By far the biggest and controversial investor is Pili Pili (Swahili for hot pepper), a polish enterprise under Wojtek Zabinski, who arrived from Danzig four years ago on a private holiday and bought a small beach house. Since the start of the pandemic he has accumulated 11 hotels along the beach from Jambiani to Bweeju: “We built, buy or lease”, explains Pili Pili spokesperson and Vice-President Przemyslaw Staniszewski who meets me in shorts and T-shirt. The biggest endeavour of the newcomers in tourism has just started, the construction of an oriental holiday estate with 96 beach villa apartments in at sleepy beach of Bweeju – each for around $200,000.
Guests listen to Pili Pili radio, pay with Pili Pili money and more than 40.000 of them follow Pili Pili Zanzibar on facebook.

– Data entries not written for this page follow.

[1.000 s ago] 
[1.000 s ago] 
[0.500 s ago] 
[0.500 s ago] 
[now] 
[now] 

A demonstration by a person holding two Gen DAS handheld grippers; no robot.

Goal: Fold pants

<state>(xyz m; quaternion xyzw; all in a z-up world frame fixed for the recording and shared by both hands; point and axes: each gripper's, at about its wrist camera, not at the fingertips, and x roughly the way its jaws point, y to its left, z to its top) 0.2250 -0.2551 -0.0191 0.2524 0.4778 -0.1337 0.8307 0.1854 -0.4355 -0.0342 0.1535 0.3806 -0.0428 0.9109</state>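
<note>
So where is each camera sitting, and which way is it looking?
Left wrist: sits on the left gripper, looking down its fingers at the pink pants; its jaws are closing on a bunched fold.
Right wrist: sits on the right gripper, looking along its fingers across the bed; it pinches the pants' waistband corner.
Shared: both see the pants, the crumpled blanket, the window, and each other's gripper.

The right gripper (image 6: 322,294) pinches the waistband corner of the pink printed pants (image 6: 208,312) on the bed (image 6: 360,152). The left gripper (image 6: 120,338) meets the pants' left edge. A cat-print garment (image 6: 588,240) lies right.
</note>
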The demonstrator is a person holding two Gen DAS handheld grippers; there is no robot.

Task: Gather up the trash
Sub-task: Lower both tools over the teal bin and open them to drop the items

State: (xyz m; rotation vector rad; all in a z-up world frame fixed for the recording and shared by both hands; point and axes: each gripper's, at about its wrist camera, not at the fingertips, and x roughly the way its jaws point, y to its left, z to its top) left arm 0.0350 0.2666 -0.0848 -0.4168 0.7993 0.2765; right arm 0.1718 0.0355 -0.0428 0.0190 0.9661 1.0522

While some observers wonder how the fast ascent has been possible, Stanizeweski dispels any doubt: “Our only secret is that we know our guests very well and look after them”, from chartering airplanes to providing children buggies upon arrival in the tropical paradise. “Polish in Zanzibar form a community, they are very family oriented”, he says. Staniszewski is optimistic; “We will soon provide 1500 beds in here.”
Does the island want that? “Especially the East Coast was known for individual holidays, not for mass and charter tourism”, says Leonie Kaack with concern. Others say, Zanzibar is big enough for all kind of tourism and 75,000 jobs depend on it. Meanwhile a water truck can be seen every day at five pm delivering drinking water to villagers near Michamwi. Patiently they wait with jerry cans for the truck to arrive. The pools may be full at the booming East Coast, but only half of the local population has yet access to piped fresh water.